Recent work is, like, interesting thing is,
a distributed mtab translator
to provide /proc/mounts in a hurdish way.
We have quite a few optimizations which
went in to improve the performance.
We had releases quite some time ago,
I really recommend to have a look at this
one, it's fun.
We've some Wheezy and Jessie snapshots,
they are not official, but for us it's
really an official thing.
An important thing I wanted to discuss
this week is the removal from ftp-master.
This is due since quite a few years now,
honestly,
it's really not useful to mirror the hurd
packages over the whole world,
because there are not even as many users
as the number of mirrors.
So OK, that's fine for just the removal
from the main archive in terms of mirroring.
But then we have a lot of consequences.
For instance, buildd.debian.org is really
an important thing,
because that is where the release team
schedules transitions,
and loosing this, for us, would be really
tedious work,
because I've been there, doing, actually,
the transition work,
the same work as the release team, and
it's really painful to do this again.
So we would really like to have a solution
for this.
Maybe get that fed from debian-ports and,
then that's fine, we can be on
debian-ports, as long as at least
there is some synchronization between
something.
And also, getting exposed on the buildd
package status page,
so that people are aware that there is
some port which is failing,
and maybe they are keen on spending some
time on it, maybe not,
but at least get them know about it.
And also, a corner thing, when we have
a version upgrade, like gcc or perl,
the release team asks
"OK, we'll have to upgrade the buildds",
and at the moment they don't even have
an account on them,
so they can not check whether the version
is good or not.
Maybe we should just provide an account,
we'd thus need to know who we need to give
an account to.
Basically, my idea would be
"OK, that's fine not being on ftp-master".
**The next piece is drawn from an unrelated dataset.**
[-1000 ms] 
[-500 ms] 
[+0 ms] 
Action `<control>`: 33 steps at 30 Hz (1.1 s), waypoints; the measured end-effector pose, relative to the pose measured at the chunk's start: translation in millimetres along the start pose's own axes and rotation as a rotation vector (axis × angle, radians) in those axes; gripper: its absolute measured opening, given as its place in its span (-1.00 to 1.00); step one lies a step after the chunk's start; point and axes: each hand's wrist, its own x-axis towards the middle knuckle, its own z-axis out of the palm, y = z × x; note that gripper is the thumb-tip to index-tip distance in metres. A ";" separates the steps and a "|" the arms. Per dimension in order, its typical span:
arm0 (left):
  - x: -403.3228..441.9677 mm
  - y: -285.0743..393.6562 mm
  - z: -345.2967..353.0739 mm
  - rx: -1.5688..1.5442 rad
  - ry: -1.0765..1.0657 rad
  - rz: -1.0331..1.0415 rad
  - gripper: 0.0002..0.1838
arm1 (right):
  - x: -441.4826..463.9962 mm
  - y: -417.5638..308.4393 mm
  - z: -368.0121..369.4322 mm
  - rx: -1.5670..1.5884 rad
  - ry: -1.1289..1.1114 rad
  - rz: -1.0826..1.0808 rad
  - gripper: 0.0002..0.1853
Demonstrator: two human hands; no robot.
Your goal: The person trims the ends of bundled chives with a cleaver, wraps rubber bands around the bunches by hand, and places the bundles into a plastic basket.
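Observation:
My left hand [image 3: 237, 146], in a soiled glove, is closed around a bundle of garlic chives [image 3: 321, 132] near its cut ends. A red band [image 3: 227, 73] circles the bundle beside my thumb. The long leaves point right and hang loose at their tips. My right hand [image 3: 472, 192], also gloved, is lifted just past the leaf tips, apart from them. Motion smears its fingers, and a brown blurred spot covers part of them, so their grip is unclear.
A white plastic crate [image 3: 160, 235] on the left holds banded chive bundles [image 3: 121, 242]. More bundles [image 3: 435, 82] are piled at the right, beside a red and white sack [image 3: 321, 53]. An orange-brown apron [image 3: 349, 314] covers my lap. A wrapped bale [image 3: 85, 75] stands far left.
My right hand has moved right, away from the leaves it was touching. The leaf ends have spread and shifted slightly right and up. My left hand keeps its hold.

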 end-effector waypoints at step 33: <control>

The thing is we still want to have most of
the support of Debian,
to make our life less a burden,
as much as possible,
without any extra load on
the release team, etc.
We do understand well that we don't want
to put work on people's hand.
But we would to still get some benefit and
probably there are solutions for this.
And conversely, all of this, I mean, not
putting more work on us Hurd porters,
would actually be the same solutions that
existing ports on debian-ports
would be really happy to have, to improve
their life, to have less work to do, [...]
So maybe we want to think about a real
status for Second Class Citizens,
like Hurd, but also the sparc, hppa, etc.
Maybe want to have some BoF at some time,
so we can gather and discuss about this.
Future work, the most interesting thing is
probably using the Rump drivers,
because at the moment we use DDE but
it's not really going forward.
We thought it would be a way to get newer
drivers, Linux drivers,
without extra efforts, but it doesn't
actually happen at the moment,
while Rump does go forward, we see work
being done with Xen etc.
So this is probably a long-term solution.
Maybe we'll have another distribution
through Guix.
This is progressing, we are quite far from
doing this,
so for now Debian is really the only Hurd
distribution that we have, so we'll see.
And of course, just come and have fun with
your own pet project, just join, thanks!
[Michael Banck] Any quick question before
we run to lunch?
[Steve Chamberlain] Hello, I just wondered
if you're using Hurd on that laptop
for the presentation?
[Samuel Thibault] Yeah, yeah,
this is running Hurd, yes.
[SC] So it's quite, like, usable everyday?
[ST] Well, not everyday because
without USB,
you can not mount a USB stick for instance,
so that's quite inconvenient,
but yeah, I could probably use it everyday.
I don't, I mean, for work,
I can not afford this, but yeah.
Also, we don't have wireless drivers
at the moment.
We hope that with the Rump drivers
we would get this.
So, yes.
Some people do use it everyday.
Not me.
[SC] But those would be the major thing
missing for more people
to be able to use it.
OK, thanks.
[MB] Any more questions? We're run out of
questions, then thanks again. Thanks.